A hot enough object radiates heat back to its environment through emission until it is in thermal equilibrium (the heat being absorbed is equal to the heat emitted). The energy emitted is a function of temperature and the surface's emissivity (dimensionless property between 0 and 1). High emissivity means a surface will emit almost as much energy as it absorbs, meaning it reaches thermal equilibrium sooner (a lower temperature). This process, reducing equilibrium temperatures by emitting heat before a vehicle's structure can absorb it, is known as radiative cooling.

Even for materials with very high emissivity, the equilibrium temperatures produced during atmospheric entry can exceed the melting point of aluminum (standard material for spacecraft). This poses problems for radiative cooling, and engineers must utilize surface-coating material, such as ceramic with both high emissivity and melting point. Next, the surface coating has to be isolated from the aluminum vehicle via efficient insulation. "Shuttle tiles" combine a special

with a special coating, with an emissivity of around 0.8, and extremely efficient insulation made up of highly refined silicate.

A NASA shuttle tile.

Each Space Shuttle had more than 21,000 of these lightweight tiles for thermal protection.

Timeline

February 1, 2003
Space Shuttle Columbia breaks up as it returns to Earth, killing the seven astronauts on board.

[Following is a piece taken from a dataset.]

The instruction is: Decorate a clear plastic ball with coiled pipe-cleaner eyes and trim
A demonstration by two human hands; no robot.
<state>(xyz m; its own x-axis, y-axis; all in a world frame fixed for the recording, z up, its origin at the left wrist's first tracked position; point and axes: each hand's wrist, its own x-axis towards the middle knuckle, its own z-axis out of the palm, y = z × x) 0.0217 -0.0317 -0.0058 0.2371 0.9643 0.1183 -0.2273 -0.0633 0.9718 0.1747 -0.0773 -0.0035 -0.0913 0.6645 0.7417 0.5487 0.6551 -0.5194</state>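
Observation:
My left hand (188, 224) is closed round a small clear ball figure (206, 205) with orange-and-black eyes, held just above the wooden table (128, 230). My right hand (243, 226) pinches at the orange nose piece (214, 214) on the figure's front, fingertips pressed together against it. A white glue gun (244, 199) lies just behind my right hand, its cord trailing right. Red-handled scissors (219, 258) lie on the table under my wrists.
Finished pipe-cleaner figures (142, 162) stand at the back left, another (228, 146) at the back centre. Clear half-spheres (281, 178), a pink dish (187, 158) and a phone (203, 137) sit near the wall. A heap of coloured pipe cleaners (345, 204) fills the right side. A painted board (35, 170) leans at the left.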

The accident is the result of a large piece of foam falling from the shuttle's external tank, breaching the spacecraft wing.

June 1971
The Soyuz 11 spacecraft fails during atmospheric reentry when a faulty valve causes rapid depressurization of the cabin, killing all three crew members.
April 24, 1967
The Soyuz 1 spacecraft's control system fails while still in orbit causing parachutes to entangle during the emergency landing sequence and the death of the cosmonaut on board.
February 28, 1959
The US launches its first non-munition entry vehicle, Discover-I, a reconnaissance satellite recovery vehicle.
1958
Research by H. Julian Allen and A. J. Eggers on blunt-shaped heat shields is published.

Their discovery had remained a military secret since 1951.

1951
H. Julian Allen and A. J. Eggers, Jr. discover the most effective heat shield is a blunt shape with high drag.

This shape prevents air from moving around the vehicle, creating an air cushion that pushes the shock wave and, therefore, heating forward and away from the vehicle.

March 1920
Robert H Goddard publishes "Report Concerning Further Developments" in space travel, which describes an ablative heat shield.